What you have to do:
Look below for the line holding "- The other" and the line holding "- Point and". Transcribe exactly those lines and all lines between them, nothing more.

■ ■ ■ ■ ■

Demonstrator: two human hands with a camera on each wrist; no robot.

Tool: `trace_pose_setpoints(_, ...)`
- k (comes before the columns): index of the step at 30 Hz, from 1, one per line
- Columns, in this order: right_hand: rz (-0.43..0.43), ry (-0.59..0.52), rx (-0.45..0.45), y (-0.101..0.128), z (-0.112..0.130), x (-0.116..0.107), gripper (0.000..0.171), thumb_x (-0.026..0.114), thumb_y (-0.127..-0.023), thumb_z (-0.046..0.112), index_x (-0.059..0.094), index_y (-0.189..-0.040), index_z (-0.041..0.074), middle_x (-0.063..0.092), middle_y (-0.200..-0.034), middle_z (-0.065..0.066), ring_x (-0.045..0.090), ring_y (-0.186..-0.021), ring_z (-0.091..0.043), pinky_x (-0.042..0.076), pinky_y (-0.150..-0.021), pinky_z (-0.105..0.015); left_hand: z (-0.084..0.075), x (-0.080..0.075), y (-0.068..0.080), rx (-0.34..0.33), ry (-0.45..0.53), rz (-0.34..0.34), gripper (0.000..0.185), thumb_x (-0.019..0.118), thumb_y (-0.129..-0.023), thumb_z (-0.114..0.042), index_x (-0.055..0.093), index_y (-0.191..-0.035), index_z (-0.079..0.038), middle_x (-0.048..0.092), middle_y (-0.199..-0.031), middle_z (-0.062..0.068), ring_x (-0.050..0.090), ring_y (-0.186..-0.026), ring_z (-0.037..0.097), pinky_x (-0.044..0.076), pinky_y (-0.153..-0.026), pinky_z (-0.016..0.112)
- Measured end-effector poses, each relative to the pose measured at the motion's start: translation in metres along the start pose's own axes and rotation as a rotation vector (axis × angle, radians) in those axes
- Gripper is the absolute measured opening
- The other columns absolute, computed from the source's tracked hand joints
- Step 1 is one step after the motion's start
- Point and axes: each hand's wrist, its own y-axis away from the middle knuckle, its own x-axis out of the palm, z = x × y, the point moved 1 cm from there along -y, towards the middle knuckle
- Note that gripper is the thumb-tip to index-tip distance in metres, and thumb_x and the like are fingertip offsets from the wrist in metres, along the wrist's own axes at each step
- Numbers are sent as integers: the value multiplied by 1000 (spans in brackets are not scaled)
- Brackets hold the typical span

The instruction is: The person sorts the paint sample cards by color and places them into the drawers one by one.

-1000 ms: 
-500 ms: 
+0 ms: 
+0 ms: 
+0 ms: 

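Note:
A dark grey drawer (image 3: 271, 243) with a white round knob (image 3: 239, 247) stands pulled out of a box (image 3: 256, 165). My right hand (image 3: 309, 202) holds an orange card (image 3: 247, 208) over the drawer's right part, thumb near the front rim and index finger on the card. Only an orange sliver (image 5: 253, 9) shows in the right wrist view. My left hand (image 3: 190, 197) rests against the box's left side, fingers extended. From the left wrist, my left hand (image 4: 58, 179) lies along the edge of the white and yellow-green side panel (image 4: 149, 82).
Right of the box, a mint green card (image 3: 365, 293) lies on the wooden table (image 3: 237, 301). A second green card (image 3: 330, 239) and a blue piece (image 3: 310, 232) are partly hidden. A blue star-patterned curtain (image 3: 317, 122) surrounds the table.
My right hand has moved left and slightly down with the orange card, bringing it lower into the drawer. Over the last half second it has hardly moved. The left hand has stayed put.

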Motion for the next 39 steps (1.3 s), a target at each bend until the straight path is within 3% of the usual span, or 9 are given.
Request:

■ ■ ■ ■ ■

Result:
- The other columns absolute, computed from the source's tracked hand joints
- Step 1 is one step after the motion's start
- Point and axes: each hand's wrist, its own y-axis away from the middle knuckle, its own x-axis out of the palm, z = x × y, the point moved 1 cm from there along -y, towards the middle knuckle

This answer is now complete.